Provided data.

────────

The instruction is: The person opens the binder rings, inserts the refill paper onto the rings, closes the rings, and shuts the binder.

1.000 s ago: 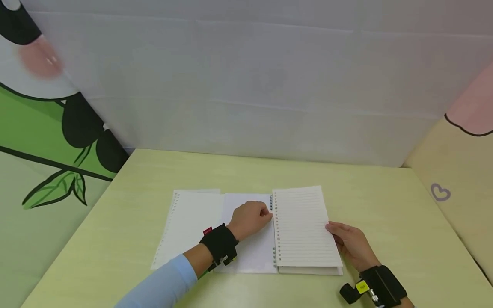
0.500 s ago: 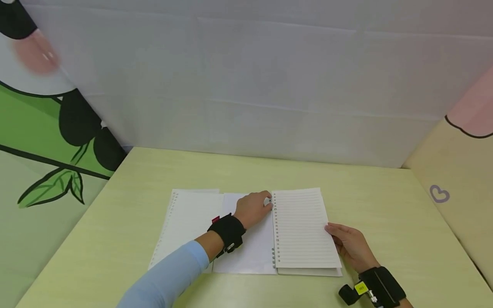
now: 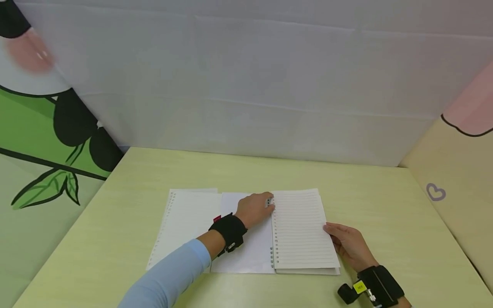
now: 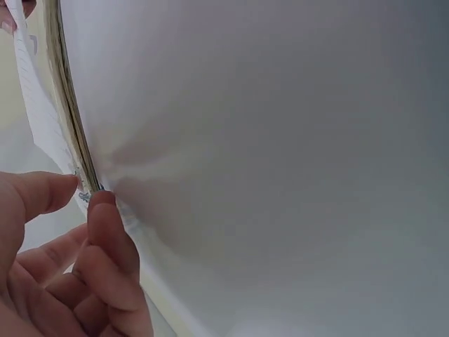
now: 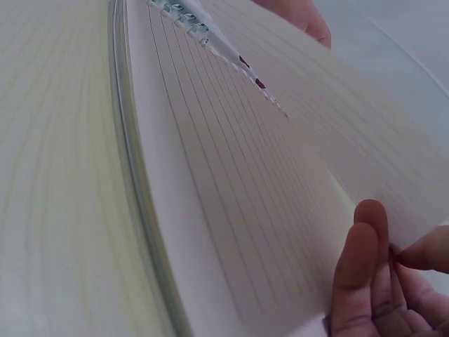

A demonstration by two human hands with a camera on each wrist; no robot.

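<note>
A loose-leaf notebook lies opened in the head view, its metal rings running down the middle. Over its right side is a lined, hole-punched sheet. My right hand pinches that sheet's right edge between thumb and fingers. In the right wrist view the sheet is raised above the lined pages beneath. My left hand grips the top end of the ring binding, thumb and forefinger on either side of it. The left wrist view shows those fingertips at the rings; the exact contact is partly hidden.
White hole-punched paper lies to the left, partly under my left forearm. The pale yellow table meets a white cloth wall behind. Side panels with printed cartoons stand left and right.
My left hand has moved up along the rings to their top end, its thumb and forefinger parting around them. The sheet has shifted slightly down; my right hand keeps its pinch.
</note>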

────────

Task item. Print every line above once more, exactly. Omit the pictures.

Completed task.
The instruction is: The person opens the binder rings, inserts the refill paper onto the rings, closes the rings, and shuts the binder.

1.000 s ago: 
0.500 s ago: 
now: 
now: 
now: 

A demonstration by two human hands with a camera on each wrist; no robot.

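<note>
A loose-leaf notebook lies opened in the head view, its metal rings running down the middle. Over its right side is a lined, hole-punched sheet. My right hand pinches that sheet's right edge between thumb and fingers. In the right wrist view the sheet is raised above the lined pages beneath. My left hand grips the top end of the ring binding, thumb and forefinger on either side of it. The left wrist view shows those fingertips at the rings; the exact contact is partly hidden.
White hole-punched paper lies to the left, partly under my left forearm. The pale yellow table meets a white cloth wall behind. Side panels with printed cartoons stand left and right.
My left hand has moved up along the rings to their top end, its thumb and forefinger parting around them. The sheet has shifted slightly down; my right hand keeps its pinch.
</note>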

This exercise has no more to it.